How does the story end for us? I think mostly the plan — if we can even call it that — backfires. Eventually even you will want to be with someone. But so many years of running away cannot be easily undone. You cannot just suddenly change because you find yourself at the mercy of a particularly great person. One day you might not feel at their mercy. You will want to leave again. You’re not justified at all. But the colorful yet emotionally flat existence of a person in motion is easier to live with than the unpredictable existence of a person at rest.

This is known; this in the back of most of our minds, at least if we’re old enough to know ourselves well enough. But we still find it impossible to admit it, which is to say, to live with it every day. To remind ourselves of this fact and try to punch a hole through its logic.

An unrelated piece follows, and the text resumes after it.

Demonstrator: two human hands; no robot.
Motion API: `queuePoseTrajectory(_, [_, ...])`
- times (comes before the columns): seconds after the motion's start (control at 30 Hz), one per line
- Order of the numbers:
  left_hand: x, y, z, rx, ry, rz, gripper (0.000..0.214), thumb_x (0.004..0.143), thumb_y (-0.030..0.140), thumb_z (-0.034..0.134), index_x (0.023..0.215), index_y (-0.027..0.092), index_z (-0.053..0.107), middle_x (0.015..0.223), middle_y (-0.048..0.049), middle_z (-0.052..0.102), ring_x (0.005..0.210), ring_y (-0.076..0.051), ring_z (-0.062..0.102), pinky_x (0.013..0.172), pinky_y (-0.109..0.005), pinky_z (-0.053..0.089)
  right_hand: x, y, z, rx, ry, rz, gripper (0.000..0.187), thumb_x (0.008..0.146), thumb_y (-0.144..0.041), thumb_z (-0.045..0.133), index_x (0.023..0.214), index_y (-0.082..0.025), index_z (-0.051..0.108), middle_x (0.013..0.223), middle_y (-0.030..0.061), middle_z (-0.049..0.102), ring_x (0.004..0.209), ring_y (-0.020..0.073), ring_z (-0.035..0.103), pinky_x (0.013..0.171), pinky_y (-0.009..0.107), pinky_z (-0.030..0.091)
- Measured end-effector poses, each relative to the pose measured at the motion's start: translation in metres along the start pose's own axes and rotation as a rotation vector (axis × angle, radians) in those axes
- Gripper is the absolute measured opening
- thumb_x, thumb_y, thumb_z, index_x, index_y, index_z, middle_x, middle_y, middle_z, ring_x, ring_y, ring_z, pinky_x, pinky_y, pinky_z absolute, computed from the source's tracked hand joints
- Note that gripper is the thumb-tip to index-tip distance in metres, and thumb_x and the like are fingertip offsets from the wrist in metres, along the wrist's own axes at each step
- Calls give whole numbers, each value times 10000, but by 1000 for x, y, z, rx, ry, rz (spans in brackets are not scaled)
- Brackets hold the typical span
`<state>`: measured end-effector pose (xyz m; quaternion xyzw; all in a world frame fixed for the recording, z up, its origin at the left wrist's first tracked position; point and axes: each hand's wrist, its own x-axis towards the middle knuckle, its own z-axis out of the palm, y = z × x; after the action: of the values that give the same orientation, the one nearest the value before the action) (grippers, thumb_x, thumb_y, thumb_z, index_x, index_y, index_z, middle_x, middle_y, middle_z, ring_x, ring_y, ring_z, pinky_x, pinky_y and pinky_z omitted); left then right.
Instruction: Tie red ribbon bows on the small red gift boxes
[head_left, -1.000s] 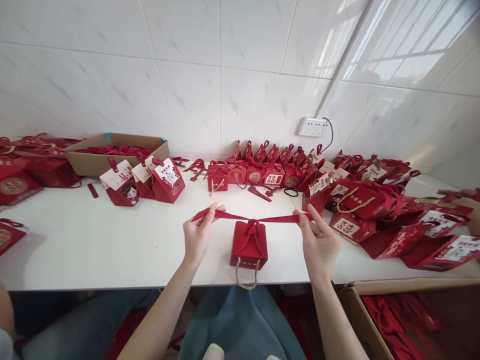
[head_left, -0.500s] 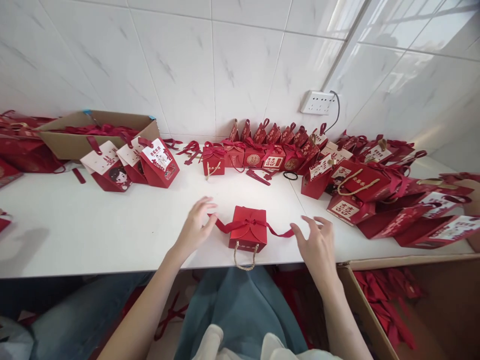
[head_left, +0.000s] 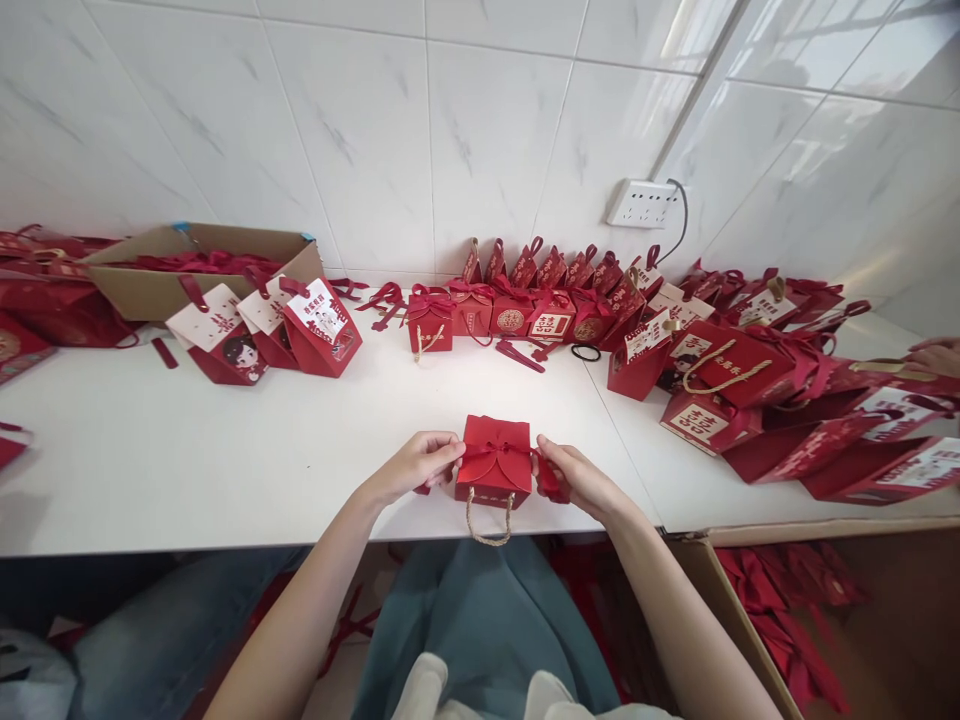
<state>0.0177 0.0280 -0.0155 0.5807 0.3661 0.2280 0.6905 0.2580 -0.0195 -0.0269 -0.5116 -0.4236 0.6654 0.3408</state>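
Observation:
A small red gift box [head_left: 495, 485] stands near the front edge of the white table, its petal-shaped flaps folded over the top. Gold rope forms a handle [head_left: 487, 540] that droops over the table edge. Across the lid runs a red ribbon [head_left: 496, 450], crossed at the middle. At the box's left side, my left hand [head_left: 420, 463] pinches one end of this ribbon. My right hand [head_left: 574, 475] grips the other end on the right side, with a length of ribbon hanging below the fingers.
Finished-looking red boxes [head_left: 510, 315] line the wall, and more bags [head_left: 832, 430] crowd the right. Three tagged boxes [head_left: 322, 335] stand at left before a cardboard box [head_left: 112, 300]. An open carton [head_left: 885, 530] sits lower right. Another person's hand [head_left: 937, 355] shows at the right edge.
Both hands have moved inward to the box and closed on the ribbon near its sides; before, their fingers were spread around the ribbon's outer ends. Another person's hand has appeared at far right.

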Motion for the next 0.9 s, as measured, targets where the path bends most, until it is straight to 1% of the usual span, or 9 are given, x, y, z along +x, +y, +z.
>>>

There are things — as opposed to people or places — that can slowly spackle over the gaps in our minds, the gaps that don’t seem to exist in content, slow-moving people. Even though I am familiar with some of these things, I am still not convinced of their power to harness all these stray fantasies of mine and focus me.

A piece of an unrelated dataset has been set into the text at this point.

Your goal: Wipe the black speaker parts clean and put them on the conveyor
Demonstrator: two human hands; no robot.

Because we also have a tendency to want to chase some comet until it’s spent. It doesn’t need to be a place or a person. It can be a thing too: a hobby, an occupation. Moderation makes no sense to us. Those who want to run away can, it seems, only handle one thing at a time. They handle it, they overhandle it, they use it, they abuse it, and then they let it go. There are worse afflictions to have. There are worse afflictions than not being able to stand still. There are harder challenges than learning to enjoy several things at once. Put that way, and a door seems to open: everything in moderation, as hard a pill as that is to swallow. Life will present many more challenges down the years, and like any addict, I can never call myself cured. The past is past, but stepping away from life will always be the first option I give myself. It’s too ingrained in my mind, insidious and beguiling.